En effet, la majorité des cartes mère proviennent de Chine ou du Sud-Est asiatique et dans le climat de méfiance actuel, la NSA a du envisager que les BIOS UEFI soient potentiellement équipés de portes dérobées.
Par conséquent, disposer de BIOS alternatifs utilisables pour reflasher les cartes mères en provenance de Chine, me semble la raison la plus probable.
Cela ne dispensera pas Coreboot de vérifiers les commits en provenance de la NSA.
0  0 
Avatar de abriotde
Membre expérimenté https://www.developpez.com
Le 24/06/2019 à 16:03
BIOS alternatifs utilisables pour reflasher les cartes mères en provenance de Chine, me semble la raison la plus probable
Tout a fait d'accord.
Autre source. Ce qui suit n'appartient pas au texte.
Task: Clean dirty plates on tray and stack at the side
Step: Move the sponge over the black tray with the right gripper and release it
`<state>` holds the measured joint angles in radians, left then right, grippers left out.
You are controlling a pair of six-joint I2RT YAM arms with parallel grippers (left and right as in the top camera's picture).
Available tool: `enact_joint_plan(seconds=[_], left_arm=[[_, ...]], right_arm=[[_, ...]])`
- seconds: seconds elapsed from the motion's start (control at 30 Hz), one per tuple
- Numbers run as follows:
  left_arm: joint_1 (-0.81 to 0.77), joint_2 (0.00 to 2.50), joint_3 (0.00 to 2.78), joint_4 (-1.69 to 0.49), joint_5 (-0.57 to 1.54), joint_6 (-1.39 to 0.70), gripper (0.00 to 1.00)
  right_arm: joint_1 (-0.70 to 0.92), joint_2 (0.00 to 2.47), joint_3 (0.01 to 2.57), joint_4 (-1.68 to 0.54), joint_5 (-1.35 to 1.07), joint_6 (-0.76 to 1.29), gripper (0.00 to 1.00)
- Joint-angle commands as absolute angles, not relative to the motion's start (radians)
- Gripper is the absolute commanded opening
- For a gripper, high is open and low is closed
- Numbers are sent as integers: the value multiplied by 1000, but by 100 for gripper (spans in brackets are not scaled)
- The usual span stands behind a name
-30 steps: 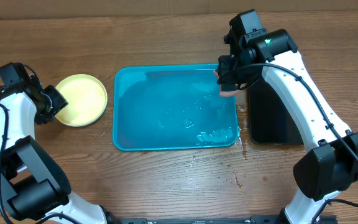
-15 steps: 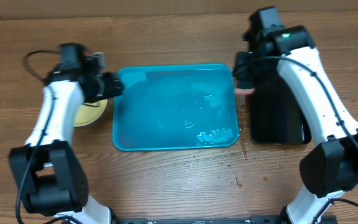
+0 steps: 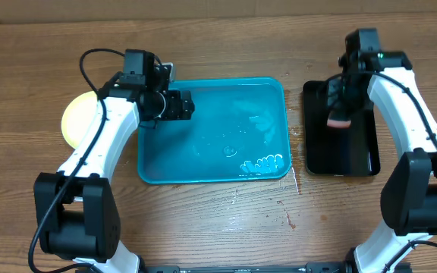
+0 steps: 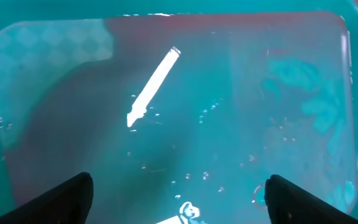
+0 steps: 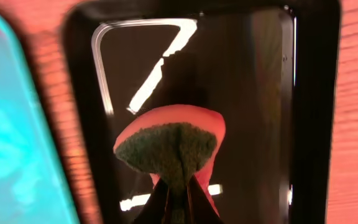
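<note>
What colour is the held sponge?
Sponge pink-red with dark green face; clearest in right wrist view.

The left arm (image 3: 97,144) and the right arm (image 3: 408,106) are built alike: smooth white shells on the long links, joined by chunky, rounded black joint housings, with the bulkiest black housings at the bases (image 3: 70,227). A thin black cable (image 3: 83,62) loops off the left arm's upper end, and a small green light (image 3: 380,54) glows on the right arm's black wrist block. On the left gripper (image 4: 179,200) the fingers (image 4: 58,198) are matte black, blunt wedges; on the right gripper (image 5: 178,202) they are dark, narrow blades.
</note>
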<state>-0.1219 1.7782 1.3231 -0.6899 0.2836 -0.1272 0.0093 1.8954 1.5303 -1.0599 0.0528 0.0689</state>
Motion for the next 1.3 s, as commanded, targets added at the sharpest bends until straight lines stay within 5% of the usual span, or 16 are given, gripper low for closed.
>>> enact_joint_plan(seconds=[0.0, 0.53, 1.03, 1.27], left_arm=[[-139, 1754, 1327, -685, 278, -126, 90], [-140, 1754, 1327, -669, 278, -127, 92], [-139, 1754, 1327, -669, 252, -127, 100], [-139, 1754, 1327, -669, 252, -127, 100]], right_arm=[[-32, 1882, 1442, -986, 69, -55, 4], [-106, 1881, 1218, -737, -59, -87, 5], [-106, 1823, 1713, -1180, -216, -76, 87], [-106, 1698, 1909, -1315, -242, -76, 100]])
La NSA a tout intérêt que à que ce qu'elle donne en Open-Source soir bien sécurisé. Il en va tant de sa réputation que de la sécurité des USA. Dans l'absolue il peut toujours exister une super-failles cachée volontairement mais l'Open-Source reste la meilleure garantie de sécurité dans le monde informatique.
En matière de sécurité il faut être paranoïaque mais aussi réaliste. Et aussi puissante soit la NSA, elle ne peux pas tout contrôler, la seul manière pour elle d'avoir des infrastructures sécurisé en son sein mais aussi dans un large panel d'entreprises américaine est que ces dernières collaborent. La meilleure qui soit est l'Open-Source, c'est son intérêt premier auprès des entreprises privées.
0  0 
Avatar de padebile
Futur Membre du Club https://www.developpez.com
Le 11/07/2019 à 10:48
Citation Envoyé par Christian_B Voir le message

La seule manière d'arriver à des système vraiment sûrs serait sans doute qu'un organisme indépendant (et international) de bonne foi définisse une machine virtuelle de base (déclinable en fonction de la puissance du matériel) conçue pour être vérifiable sans trop de difficultés (sinon "démontrable". Mais je crains fort que ce soit utopique.
Utopie pour utopie, on peut imaginer que notre téléphone, notre ordinateur personnel, soit individualisé. C'est à dire réalisé à partir d'éléments de base sûrs, par un prestataire certifié. Après tout, c'est bien de cette façon que sont définis puis réalisés les produits de grande série (sauf qu''éléments sûrs' reste à vérifier, si on pense aux démêlés Google/Huawei).
On m'objectera coût et performance, mais quelle question pose cette utopie ? C'est que la sécurité réside plus dans la fiabilité des personnes auxquelles on accorde notre confiance que dans l'existence d'organismes de supervision.
Ceux-là, d'ailleurs, peuvent-ils réaliser leur mission autrement qu'en s'en remettant à des algorithmes qui détectent un comportement d'un individu non conforme au modèle qu'il s'est fait de celui-ci ?

En tous cas, pour l'instant, même google n'est pas capable d'empêcher les intrusions (piratage) sur mon gmail, et ça me désoblige ...
0  0 
Avatar de jpiotrowski
Membre averti https://www.developpez.com
Le 13/07/2019 à 21:39
On peut suggérer aux développeurs de COREBOOT d'utiliser GHIDRA
0  0 
Avatar de loulnux
Membre habitué https://www.developpez.com
Le 14/07/2019 à 1:42
Non !
Juste pas envie de développer tellement ça me désespère.